Hélas, 666 fois hélas, le film s’avère majoritairement très très lourd, avec une imagerie à base de possédée aux cheveux sales très bateau, une introduction qui n’en finit pas, des personnages peu charismatiques et une interprétation à l’avenant (le macho rebelle est très méchant, la douce vierge semble constamment traumatisée, etc.). Alors qu’approche l’heure de film, et comme rien de très enthousiasmant n’a eu lieu jusqu’à présent (si ce n’est des toiles peintes par la défunte mère assez glauques, qui rappellent un peu The Devil’s Candy), le public s’avère soulagé de voir enfin se mettre en place le trip tant attendu, et attend avec impatience un déluge de visions dantesques et une plongée en enfer au moins digne du très bon Charismata vu la veille.
Malheureusement il n’aura droit qu’à une scène d’accouchement de possédée assez graphique qui fait froid dans le dos, avant que le récit ne retombe dans une linéarité qui fait aussi froid dans le dos, avec vieille qui sait tout sortie de nulle part et confrontation avec un possédé avec force cercles de sel. Le possédé en question surjoue comme un goret, roulement d’yeux et babines retroussées sur de vieilles dents pointues à l’appui. Et le film de suivre sa trajectoire pépère de film de possession déjà vu moult fois.
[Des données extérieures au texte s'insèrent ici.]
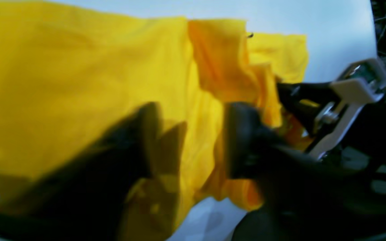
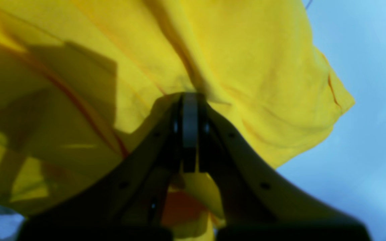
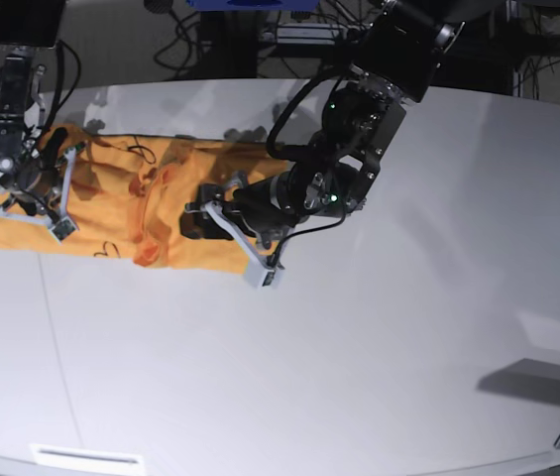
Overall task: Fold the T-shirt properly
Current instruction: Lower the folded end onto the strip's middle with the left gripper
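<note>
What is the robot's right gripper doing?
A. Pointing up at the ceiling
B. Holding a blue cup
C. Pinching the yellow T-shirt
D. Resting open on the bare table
C: in the right wrist view the right gripper has its jaws pressed together with the T-shirt bunched at the tips.

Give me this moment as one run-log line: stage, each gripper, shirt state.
stage: mid-fold | right gripper: shut on T-shirt | left gripper: jaws apart astride a fold, not clamped | T-shirt: bunched lengthwise on table
</note>
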Robot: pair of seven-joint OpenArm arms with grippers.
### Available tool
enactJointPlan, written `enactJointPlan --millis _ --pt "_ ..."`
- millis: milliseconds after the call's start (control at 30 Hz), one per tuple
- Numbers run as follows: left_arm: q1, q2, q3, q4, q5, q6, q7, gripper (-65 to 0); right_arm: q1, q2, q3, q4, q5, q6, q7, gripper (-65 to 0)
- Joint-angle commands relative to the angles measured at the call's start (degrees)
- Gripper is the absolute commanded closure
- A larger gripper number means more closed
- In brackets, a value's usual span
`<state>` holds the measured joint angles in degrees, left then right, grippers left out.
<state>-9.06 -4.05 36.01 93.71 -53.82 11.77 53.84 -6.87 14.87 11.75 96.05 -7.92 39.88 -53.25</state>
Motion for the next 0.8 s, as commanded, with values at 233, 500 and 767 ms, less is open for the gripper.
enactJointPlan --millis 233,500,767 --pt "-2.06 0.14 0.25 -8.92 1.03 -0.65 -1.14 -17.5 0.32 0.55 0.34 1.14 -0.21 0.12 -0.42 -9.6" --pt "0.14 0.32 -0.01 -9.54 9.82 -0.65 -1.14 -17.3 0.41 0.55 0.34 1.22 -0.21 0.12 -0.24 -17.4" --pt "0.84 -0.39 -0.1 -12.09 10.09 -0.65 -0.97 -17.3 0.32 0.73 0.52 10.37 -0.3 0.12 -0.94 -17.6"
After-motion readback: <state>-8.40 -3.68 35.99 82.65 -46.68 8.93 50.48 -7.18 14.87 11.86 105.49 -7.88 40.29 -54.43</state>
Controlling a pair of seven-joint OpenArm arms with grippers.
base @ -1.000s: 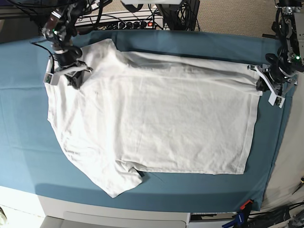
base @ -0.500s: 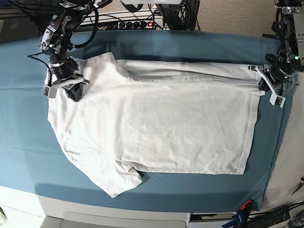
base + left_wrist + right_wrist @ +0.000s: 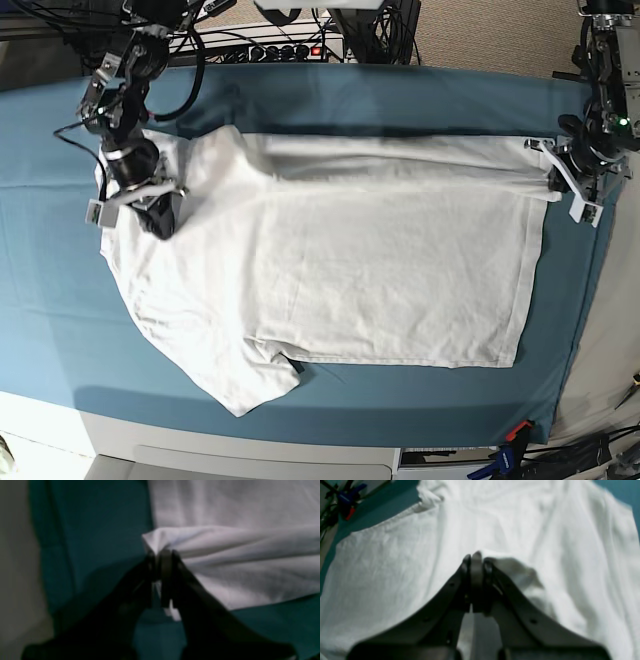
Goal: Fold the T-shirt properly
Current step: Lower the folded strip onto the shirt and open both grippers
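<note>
We found the white T-shirt [image 3: 330, 265] spread across the teal table cloth [image 3: 50, 300], its far edge doubled over into a long fold that ran between the two arms, its near sleeve lying flat toward the front edge of the table. The left gripper [image 3: 161, 555] stood at the hem corner on the right of the base view, its dark jaws pressed together on a small peak of white fabric; the wrist view showed the cloth pinched and drawn up off the table cloth (the picture there was soft, but the pinch was plain). The right gripper [image 3: 476, 557] sat at the shoulder end of the shirt, on the left of the base view, jaws likewise closed, with a bunch of fabric gathered just beside the tips. We took it to be clamping the shirt, as the cloth rose in a ridge to meet the fingers [image 3: 466, 565]. Behind the table we saw a tangle of black cables [image 3: 290, 45], and a blue and red clamp [image 3: 512, 440] at the front right corner.
</note>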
Jusqu’à une dernière scène, néanmoins, qui relance l’intérêt par son outrance conceptuelle et sa volonté d’abandonner toute subtilité, où la nonne (désolé je spoile mais vous ne verrez probablement jamais le film, sauf pour faire avance rapide jusqu’à cette scène) offre son corps nue au possédé, qui la prend sans ménagement sur l’autel d’une chapelle, avant que le sexe finisse par faire revenir à la surface le jeune dont le démon avait emprunté le corps, jusqu’à ce que Natalia viole littéralement le suppôt de Satan.
Voilà une scène assez folle pour faire sourire (et se rincer l’œil, filles comme garçons, avouons-le), grandement aidée par l’ambiance survoltée du BIFFF et ses belges qui ont hurlé « enfin un bon film ! » ou « Exorcisez-moi ! ». Pour le reste, c’est hautement dispensable.
Ce qui est moins dispensable par contre, et que je finis en salle presse, c’est le très bon The Envelope, premier film du russe Vladimir Markov.
On a pu avoir la confirmation lors de ce BIFFF et des précédentes éditions que la Russie savait y faire en terme de blockbuster, que ce soit film de guerre, film historique barbare ou film de SF, mais ce serait oublier qu’il leur arrive de toucher leur bille également dans le domaine du fantastique pur (on se souvient du pas désagréable Queen of Spades, vu ici il y a deux ans).
Et alors qu’on a plutôt l’habitude de long-métrages gargantuesques, assez brutaux, en tout cas pas forcément subtils, avec The Envelope c’est à un cinéma de l’épure, très efficace et dégraissé, qui ne dure qu’1h15 et ne se détourne jamais de sa ligne directrice simple mais prenante. L’histoire d’Igor, chauffeur pour une grande entreprise à qui la secrétaire demande un jour de faire le coursier pour apporter une lettre à quelques rues de là. Celui-ci accepte à contrecœur, et va vite s’en vouloir quand une fois sur place, il s’aperçoit que l’adresse a changé. Le voilà chargé d’une mission dont il se passerait bien, retrouver le destinataire, d’autant qu’il est prévenu, s’il ouvre la lettre, un fléau s’abattra sur son entourage.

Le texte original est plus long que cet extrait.